L’individu, dans l’instruction supramentale, désigne l’être humain incarné tant que sa conscience fonctionne à partir de la structure de l’ego et des mémoires de l’âme, dans un cadre de séparation psychique et d’identité personnelle. Il ne s’agit pas d’un jugement moral ni d’un statut figé, mais d’une condition transitoire propre à la phase involutive de l’évolution humaine.
Sur le plan opératif, l’individu se définit par un sentiment d’autonomie psychologique, des réactions émotionnelles, des croyances personnelles et une organisation de la vie intérieure autour de la survie affective ou sociale.
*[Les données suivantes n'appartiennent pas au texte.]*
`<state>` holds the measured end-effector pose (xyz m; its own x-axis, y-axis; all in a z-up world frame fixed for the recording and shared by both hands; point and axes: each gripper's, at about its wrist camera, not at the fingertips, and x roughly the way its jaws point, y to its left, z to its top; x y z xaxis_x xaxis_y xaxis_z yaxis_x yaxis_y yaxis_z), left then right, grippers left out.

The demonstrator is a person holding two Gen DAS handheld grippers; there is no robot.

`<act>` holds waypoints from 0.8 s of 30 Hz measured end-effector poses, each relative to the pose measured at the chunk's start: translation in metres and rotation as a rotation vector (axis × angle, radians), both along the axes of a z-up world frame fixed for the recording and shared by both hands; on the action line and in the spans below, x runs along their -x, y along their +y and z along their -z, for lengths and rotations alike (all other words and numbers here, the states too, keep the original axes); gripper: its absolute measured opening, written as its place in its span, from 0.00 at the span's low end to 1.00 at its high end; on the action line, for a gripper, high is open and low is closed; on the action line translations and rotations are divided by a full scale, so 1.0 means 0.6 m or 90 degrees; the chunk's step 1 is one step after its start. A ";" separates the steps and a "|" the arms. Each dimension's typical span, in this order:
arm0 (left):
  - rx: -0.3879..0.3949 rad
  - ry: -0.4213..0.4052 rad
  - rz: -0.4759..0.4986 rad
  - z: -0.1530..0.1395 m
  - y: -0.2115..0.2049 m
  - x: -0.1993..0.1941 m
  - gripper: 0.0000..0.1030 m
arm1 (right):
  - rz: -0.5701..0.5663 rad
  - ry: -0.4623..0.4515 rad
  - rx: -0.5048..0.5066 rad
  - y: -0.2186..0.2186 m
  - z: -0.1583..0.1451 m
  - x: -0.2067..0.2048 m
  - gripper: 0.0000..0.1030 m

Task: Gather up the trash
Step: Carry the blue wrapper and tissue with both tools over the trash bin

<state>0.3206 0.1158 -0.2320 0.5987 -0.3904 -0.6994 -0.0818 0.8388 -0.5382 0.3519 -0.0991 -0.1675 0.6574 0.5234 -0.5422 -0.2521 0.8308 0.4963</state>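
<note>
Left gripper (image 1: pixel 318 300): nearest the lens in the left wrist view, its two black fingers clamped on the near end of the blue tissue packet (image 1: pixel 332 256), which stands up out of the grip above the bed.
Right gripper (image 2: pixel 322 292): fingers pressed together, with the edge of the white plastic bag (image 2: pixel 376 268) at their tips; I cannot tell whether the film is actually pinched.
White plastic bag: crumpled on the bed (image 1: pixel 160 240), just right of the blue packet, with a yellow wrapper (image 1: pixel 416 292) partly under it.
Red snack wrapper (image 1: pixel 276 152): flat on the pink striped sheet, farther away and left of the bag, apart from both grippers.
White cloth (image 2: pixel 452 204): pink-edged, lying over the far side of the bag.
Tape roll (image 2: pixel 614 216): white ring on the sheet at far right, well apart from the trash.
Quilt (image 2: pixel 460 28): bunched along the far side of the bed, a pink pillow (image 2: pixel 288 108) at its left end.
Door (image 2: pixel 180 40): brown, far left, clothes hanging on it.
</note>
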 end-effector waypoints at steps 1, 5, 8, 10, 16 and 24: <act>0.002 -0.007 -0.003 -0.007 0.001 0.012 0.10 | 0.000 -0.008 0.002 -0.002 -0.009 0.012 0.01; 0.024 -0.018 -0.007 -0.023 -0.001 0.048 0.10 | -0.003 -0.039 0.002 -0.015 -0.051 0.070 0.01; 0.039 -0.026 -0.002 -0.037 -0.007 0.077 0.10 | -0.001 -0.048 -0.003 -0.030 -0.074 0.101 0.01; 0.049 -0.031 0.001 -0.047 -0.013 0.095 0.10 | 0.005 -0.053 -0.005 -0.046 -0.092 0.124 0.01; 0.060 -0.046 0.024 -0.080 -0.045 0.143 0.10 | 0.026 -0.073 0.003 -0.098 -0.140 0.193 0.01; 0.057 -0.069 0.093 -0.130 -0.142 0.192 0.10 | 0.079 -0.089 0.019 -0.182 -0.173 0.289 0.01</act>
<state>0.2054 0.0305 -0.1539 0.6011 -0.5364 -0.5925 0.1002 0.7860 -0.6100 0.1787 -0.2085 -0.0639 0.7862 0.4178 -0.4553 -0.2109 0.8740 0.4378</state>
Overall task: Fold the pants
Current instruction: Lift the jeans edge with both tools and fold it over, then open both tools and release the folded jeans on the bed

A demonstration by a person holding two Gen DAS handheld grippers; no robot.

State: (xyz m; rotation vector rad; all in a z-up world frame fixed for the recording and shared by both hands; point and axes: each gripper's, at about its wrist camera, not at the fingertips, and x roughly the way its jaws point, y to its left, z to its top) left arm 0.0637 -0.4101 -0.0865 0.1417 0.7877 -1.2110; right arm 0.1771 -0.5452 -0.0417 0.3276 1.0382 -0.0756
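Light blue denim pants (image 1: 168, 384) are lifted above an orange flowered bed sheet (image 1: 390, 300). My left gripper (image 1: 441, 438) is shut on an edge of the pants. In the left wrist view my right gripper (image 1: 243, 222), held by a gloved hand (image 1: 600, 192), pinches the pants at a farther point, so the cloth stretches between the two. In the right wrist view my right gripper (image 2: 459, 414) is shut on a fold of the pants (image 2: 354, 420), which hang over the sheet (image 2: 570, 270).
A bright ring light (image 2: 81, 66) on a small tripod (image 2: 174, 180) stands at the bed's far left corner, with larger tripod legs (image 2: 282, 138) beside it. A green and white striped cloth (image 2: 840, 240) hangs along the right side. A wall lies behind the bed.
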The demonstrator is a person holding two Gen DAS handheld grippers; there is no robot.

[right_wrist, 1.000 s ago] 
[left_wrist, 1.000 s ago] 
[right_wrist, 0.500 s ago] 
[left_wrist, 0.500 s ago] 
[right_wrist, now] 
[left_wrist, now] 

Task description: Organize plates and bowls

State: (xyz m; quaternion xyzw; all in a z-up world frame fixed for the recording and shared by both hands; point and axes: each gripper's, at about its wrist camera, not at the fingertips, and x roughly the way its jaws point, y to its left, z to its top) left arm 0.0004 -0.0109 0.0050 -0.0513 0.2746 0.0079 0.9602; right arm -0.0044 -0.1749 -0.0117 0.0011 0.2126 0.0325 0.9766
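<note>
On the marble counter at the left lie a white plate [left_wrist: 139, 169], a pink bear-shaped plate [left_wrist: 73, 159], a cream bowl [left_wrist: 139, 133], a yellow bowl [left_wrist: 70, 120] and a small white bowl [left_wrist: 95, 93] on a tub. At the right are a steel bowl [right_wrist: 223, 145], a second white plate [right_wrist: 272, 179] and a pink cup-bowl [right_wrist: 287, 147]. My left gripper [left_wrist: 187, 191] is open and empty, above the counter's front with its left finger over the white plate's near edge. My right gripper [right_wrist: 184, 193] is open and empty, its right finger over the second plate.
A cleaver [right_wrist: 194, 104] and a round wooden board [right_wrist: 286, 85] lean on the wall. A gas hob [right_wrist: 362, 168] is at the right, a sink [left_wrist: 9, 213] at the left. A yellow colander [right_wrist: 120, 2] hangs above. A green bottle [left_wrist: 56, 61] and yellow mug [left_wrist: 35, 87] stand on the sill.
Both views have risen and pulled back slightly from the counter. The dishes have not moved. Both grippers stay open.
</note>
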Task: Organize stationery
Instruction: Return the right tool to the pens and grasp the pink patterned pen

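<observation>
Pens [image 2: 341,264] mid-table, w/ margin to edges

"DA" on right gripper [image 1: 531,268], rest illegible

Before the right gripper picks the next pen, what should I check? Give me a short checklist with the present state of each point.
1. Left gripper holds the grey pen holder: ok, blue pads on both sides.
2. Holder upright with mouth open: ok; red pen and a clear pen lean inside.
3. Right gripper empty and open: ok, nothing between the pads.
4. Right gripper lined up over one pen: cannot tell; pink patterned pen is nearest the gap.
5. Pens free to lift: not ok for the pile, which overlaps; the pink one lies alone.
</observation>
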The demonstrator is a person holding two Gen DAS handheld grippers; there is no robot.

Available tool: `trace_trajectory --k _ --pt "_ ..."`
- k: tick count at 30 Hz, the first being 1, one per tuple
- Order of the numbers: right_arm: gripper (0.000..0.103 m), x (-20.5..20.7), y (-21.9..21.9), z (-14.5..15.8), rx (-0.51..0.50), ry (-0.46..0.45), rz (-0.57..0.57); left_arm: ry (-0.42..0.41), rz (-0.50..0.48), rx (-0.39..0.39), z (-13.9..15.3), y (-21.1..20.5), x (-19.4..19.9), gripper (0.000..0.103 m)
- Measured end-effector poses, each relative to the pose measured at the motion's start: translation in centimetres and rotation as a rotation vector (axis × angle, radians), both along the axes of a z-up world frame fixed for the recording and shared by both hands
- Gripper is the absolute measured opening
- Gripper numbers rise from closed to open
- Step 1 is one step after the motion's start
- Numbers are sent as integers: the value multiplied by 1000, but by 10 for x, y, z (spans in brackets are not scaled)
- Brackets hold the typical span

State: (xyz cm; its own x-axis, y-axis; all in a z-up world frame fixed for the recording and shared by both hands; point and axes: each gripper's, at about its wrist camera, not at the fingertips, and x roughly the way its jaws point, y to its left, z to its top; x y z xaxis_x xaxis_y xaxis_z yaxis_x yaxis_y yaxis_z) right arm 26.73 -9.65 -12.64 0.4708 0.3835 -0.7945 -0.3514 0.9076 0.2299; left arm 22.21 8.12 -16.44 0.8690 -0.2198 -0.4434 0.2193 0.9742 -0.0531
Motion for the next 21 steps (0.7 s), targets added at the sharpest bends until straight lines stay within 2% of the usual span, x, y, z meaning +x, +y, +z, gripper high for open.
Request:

Il se perçoit comme centre décisionnel alors que ses pensées et ses impulsions sont largement modulées par des circuits invisibles du monde de la mort. Tant que cette structure demeure dominante, la conscience n’est pas gouvernée directement par l’esprit.
Lorsque le terme est mal compris, l’individu est absolutisé comme réalité ultime de l’être humain ou confondu avec la personne réelle issue de la fusion, ce qui empêche de situer correctement sa fonction évolutive. Dans l’instruction supramentale issue de Bernard de Montréal, il est reconnu comme une forme provisoire d’identité appelée à être dépassée à mesure que la conscience se verticalise et que la parole de l’esprit prend la direction effective de la vie.
Ainsi défini, l’individu n’est ni une essence définitive ni un défaut à condamner, mais un stade fonctionnel de l’histoire cosmique de l’Homme, indiquant le niveau réel de gouvernance intérieure et la distance qui subsiste entre la conscience humaine et une autonomie supramentale.